What is required ::
Starting with the line that contains "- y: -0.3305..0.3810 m" and stopping after the line that contains "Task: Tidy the", return each line below exactly as written, with no others.

-- Material for this task follows --

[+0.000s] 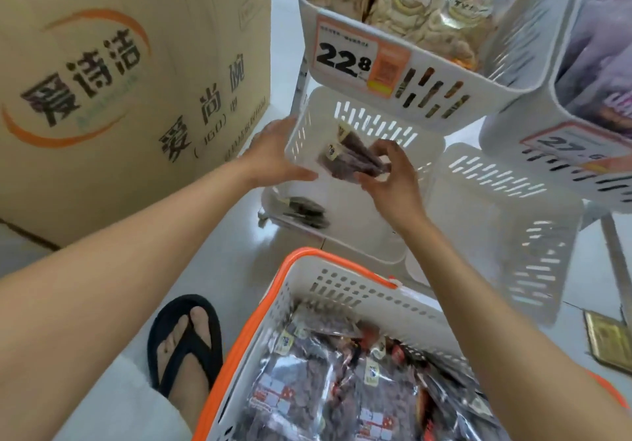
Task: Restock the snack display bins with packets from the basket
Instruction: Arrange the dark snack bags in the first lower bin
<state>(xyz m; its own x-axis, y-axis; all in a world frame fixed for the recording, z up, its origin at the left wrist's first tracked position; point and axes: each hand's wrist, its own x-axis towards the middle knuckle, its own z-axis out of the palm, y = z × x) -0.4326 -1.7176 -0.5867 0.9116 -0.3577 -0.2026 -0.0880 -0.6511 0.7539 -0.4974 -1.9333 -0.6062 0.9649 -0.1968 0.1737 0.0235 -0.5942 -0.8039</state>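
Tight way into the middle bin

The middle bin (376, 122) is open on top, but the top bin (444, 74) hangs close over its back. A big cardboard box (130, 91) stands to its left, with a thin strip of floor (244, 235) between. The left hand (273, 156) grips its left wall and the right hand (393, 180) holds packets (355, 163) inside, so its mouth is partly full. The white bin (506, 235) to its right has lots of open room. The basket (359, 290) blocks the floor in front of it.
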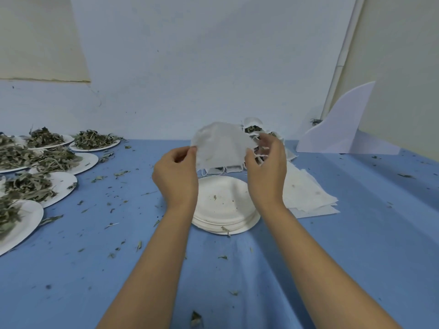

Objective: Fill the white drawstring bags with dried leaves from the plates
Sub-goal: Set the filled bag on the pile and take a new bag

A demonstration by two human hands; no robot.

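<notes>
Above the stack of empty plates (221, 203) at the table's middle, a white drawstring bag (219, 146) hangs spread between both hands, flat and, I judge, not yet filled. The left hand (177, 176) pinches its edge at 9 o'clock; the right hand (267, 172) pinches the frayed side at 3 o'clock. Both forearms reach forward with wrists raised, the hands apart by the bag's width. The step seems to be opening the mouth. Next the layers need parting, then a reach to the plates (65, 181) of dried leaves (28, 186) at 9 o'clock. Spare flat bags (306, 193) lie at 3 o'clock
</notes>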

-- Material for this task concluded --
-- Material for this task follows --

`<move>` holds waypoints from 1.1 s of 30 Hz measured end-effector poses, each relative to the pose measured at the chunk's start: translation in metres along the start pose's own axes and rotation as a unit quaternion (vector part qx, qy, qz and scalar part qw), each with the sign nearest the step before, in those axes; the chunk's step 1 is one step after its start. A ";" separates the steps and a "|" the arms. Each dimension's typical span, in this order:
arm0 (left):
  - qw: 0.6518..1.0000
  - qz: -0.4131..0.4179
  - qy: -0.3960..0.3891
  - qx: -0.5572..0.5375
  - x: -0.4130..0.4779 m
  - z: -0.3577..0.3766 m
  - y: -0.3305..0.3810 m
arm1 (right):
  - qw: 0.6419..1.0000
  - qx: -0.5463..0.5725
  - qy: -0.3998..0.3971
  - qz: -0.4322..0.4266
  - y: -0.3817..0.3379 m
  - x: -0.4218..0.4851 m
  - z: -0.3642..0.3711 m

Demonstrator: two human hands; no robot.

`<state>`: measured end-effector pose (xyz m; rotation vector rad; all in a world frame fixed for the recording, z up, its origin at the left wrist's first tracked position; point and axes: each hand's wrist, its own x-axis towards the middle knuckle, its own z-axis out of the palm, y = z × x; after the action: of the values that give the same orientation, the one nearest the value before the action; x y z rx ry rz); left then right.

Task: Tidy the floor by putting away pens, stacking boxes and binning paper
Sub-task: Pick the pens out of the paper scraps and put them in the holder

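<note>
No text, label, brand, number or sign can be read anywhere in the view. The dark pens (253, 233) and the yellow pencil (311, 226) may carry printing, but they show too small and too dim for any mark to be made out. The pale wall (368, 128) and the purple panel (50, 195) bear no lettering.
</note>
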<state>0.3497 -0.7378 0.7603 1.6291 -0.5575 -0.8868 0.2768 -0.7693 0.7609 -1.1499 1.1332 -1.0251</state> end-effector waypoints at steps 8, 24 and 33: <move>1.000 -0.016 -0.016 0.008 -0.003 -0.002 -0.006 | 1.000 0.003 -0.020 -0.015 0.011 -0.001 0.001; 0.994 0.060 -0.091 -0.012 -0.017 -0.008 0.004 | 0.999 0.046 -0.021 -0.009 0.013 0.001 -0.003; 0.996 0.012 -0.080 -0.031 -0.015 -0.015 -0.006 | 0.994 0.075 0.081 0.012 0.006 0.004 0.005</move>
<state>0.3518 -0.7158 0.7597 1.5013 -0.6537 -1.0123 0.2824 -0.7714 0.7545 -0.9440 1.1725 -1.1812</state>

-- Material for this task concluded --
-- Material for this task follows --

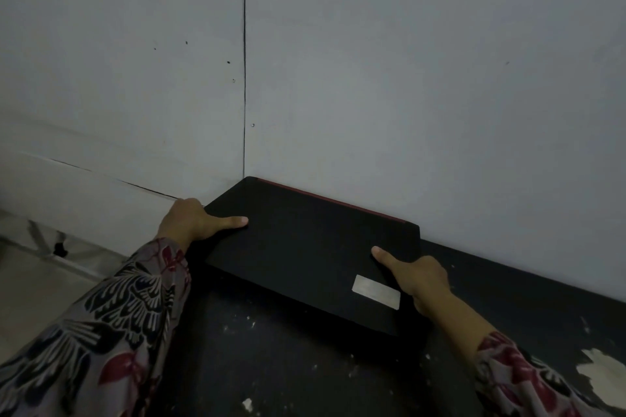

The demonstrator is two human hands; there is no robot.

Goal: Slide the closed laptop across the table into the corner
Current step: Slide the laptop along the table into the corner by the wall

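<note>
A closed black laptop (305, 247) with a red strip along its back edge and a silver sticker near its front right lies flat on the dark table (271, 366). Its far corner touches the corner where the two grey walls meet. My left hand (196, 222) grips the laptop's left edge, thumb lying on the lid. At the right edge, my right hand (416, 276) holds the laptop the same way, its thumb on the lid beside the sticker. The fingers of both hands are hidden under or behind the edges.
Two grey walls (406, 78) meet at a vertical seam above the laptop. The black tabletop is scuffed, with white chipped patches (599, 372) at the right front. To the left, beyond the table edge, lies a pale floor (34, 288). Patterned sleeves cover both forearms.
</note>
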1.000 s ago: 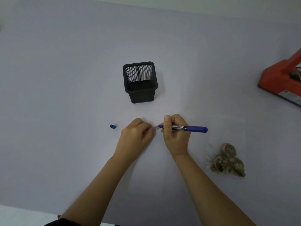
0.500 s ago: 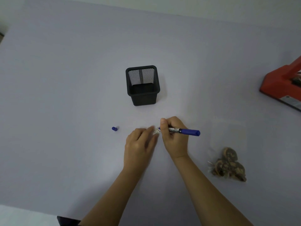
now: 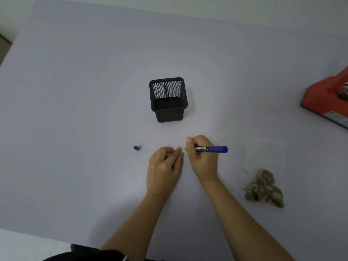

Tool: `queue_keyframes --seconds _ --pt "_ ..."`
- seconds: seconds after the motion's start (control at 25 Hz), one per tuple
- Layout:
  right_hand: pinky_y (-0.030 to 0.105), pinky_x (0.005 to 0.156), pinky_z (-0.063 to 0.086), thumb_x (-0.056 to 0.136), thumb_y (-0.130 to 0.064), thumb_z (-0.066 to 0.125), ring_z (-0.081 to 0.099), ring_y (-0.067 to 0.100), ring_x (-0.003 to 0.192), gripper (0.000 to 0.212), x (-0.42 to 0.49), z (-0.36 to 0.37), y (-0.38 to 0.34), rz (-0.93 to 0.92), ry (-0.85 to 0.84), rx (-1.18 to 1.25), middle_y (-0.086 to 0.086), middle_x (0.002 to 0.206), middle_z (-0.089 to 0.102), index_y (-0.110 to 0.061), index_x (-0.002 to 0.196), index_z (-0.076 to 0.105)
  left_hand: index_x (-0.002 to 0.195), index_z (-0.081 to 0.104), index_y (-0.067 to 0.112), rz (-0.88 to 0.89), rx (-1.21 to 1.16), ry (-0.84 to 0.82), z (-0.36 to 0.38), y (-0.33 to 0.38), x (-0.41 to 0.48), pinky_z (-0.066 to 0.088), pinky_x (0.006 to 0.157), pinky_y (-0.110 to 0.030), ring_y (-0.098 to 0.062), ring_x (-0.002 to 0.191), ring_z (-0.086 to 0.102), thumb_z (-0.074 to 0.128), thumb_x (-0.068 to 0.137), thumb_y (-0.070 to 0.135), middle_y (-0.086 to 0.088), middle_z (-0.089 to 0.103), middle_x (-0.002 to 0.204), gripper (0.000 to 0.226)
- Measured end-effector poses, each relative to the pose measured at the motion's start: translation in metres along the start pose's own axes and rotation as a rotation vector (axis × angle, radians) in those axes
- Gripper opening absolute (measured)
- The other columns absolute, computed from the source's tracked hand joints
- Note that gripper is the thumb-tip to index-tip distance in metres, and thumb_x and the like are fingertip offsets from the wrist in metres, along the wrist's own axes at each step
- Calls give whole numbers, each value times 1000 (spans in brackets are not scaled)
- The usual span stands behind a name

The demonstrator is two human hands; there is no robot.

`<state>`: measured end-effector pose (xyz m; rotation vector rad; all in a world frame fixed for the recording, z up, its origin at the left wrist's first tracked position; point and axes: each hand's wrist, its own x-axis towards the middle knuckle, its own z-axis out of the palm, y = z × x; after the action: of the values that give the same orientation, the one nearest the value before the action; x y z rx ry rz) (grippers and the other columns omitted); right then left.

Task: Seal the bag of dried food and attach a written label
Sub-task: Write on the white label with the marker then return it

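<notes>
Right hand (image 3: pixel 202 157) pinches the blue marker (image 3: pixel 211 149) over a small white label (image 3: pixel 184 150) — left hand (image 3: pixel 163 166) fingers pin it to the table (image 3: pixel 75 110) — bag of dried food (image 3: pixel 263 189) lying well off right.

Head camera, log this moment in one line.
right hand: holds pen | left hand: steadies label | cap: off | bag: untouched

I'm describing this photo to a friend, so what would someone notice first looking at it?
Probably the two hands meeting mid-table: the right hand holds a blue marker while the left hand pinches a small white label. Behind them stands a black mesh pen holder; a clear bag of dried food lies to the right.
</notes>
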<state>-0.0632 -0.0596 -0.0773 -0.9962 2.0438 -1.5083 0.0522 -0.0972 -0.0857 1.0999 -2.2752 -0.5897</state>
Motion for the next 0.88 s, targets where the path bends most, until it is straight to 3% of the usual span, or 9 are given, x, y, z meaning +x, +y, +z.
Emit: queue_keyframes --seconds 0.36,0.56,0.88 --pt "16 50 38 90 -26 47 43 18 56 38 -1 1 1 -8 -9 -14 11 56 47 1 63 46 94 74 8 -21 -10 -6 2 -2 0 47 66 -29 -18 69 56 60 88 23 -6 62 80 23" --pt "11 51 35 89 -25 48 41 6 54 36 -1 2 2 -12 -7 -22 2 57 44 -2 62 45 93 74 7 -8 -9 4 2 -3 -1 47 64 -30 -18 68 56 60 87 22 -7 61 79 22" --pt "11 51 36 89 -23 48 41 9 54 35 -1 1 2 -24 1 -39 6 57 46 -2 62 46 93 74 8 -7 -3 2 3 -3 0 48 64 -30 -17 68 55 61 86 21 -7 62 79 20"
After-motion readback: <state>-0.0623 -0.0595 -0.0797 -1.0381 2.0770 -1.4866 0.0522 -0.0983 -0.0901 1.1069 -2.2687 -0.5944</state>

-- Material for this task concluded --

Solved problem ::
  - y: -0.3305..0.3810 m
arm1 (right):
  - qw: 0.6419..1.0000
  - qx: -0.5463..0.5725
  - qy: -0.3998..0.3971
  - qz: -0.4322..0.4266
  - y: -0.3817..0.3379 m
  - x: -0.4218..0.4851 m
  - z: -0.3642..0.3711 m

Demonstrator: two human hands; no robot.

`<state>`: measured end-effector pose (xyz m; rotation vector rad; all in a world frame fixed for the recording, z up, its origin at the left wrist's first tracked position; point and axes: each hand's wrist, its own x-axis towards the middle knuckle, its own z-axis out of the palm, y = z × x; after the action: of the values that give the same orientation, the one nearest the value before the action; x y z rx ry rz); left then right.

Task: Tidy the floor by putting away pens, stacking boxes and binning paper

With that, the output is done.